Tuesday, November 3, 2015

A comparision of SQL and NoSQL databases. 

The following is literature derived from slides at the Metadata Open Forum. 

NoSQL databases are known to be horizontally scalable and provide an alternative to Relational databases.  We explore the differences between both in terms of standards, characteristics and examples.  

In SQL databases, data is stored in columns and tables. Relationships are represented by primary and foreign keys There is language for data manipulation and data definition.  Transactions are facilitated and generally there is an abstraction from physical layer. This means that the physical layer can change without requiring changes in the application.  Applications specify what they want and not how they want it. Generally the following stages are involved: 

Parsing – The query string is converted into an Abstract Syntax tree 

Binding – This resolves the column or table names such that they have ids as represented in their metadata. 

Optimization - This applies a set of tree transformations to the tree so that the best possible execution plan is drawn. 

Code generation – The generated tree may be stored as is, or transformed partly into code (scalar expressions) or fully into byte code and saved in the plan cache. 

Query execution – While the code generated may be directly run, some of them may be converted into physical operators  

Cleanup – Transactions may be rolled back, locks may be released, logging as appropriate and memory may be reclaimed. 

 A NoSQL Database – on the other hand, is non-relational and distributed by nature. Its characteristics include schema-free representation of data, easy replication support, simple API and a different transaction model called BASE ( Basically available, soft state, eventually consistent ) They are able to handle data akin to warehouses because they scale based on nodes not merely horizontal or vertical partitions.  Inserts and updates are asynchronous. They are versioned and enable optimistic concurrency. Queries start returning answers quickly because because they approximate answers, return stale data, ensure availability first,  provide best effort, and are aggressive, simpler and faster. 

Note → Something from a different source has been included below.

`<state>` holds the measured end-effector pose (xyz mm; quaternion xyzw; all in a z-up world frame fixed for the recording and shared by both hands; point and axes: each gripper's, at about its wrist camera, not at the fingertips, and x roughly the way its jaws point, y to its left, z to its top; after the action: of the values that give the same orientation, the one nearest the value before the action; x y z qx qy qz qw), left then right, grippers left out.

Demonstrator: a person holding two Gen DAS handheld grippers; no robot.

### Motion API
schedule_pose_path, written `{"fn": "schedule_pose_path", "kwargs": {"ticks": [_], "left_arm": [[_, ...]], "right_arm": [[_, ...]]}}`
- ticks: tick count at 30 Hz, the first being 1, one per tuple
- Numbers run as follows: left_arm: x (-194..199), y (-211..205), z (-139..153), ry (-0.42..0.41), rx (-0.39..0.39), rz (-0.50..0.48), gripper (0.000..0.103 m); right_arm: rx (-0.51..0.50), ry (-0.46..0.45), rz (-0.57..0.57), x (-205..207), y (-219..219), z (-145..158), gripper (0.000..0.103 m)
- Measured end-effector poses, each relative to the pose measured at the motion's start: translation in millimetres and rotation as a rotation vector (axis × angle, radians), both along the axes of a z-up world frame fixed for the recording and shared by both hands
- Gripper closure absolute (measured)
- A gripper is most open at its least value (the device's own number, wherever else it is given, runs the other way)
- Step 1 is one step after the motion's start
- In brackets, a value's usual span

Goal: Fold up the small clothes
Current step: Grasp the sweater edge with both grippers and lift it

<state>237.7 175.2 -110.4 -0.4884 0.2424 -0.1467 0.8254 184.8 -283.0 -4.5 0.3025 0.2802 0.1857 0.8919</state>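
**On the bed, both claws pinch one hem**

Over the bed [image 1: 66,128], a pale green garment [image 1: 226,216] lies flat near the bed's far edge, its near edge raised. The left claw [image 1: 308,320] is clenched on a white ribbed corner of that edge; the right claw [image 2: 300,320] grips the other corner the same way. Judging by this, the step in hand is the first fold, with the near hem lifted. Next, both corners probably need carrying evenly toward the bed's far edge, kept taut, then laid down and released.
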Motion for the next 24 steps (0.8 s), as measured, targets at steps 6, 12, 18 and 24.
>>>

Although the consistency is weak, all node see the same data at the same time and the client perceives that a set of operations has occurred all at once. In other words, they are atomic but error tolerant and can be called multiple times. Node failures do not prevent survivors from continuing to operate. Every operation must terminate in an intended response. Operations will complete , even if individual components are unavailable.  NoSQL databases can appear in many forms but fundamentally the map-reduce operations are similar.  NoSQL databases can be Column Store,  Document Store, and Key-Value Store. A key-value store has a hash table of keys and values stored with keys. It provides fast access to small data values. The Map-Reduce operation consists of two phases :  

Map – extracts the sets of Key-Value pairs from underlying data and potentially in parallel from multiple nodes  

Reduce – merges and sorts sets of key-value pairs and the results may be useful for other searches. Map-Reduce operations are implemented by the application developers not the database. 

Monday, November 2, 2015

We continue discussing the problem on the 2006 sided regular polygon described earlier as
A diagonal of a regular 2006-gon is called odd if its endpoints divide the boundary into
two parts, each composed of an odd number of sides. Sides are also regarded as odd diagonals.
Suppose the 2006-gon has been dissected into triangles by 2003 non-intersecting diagonals.
Find the maximum possible number of isosceles triangles with two odd sides.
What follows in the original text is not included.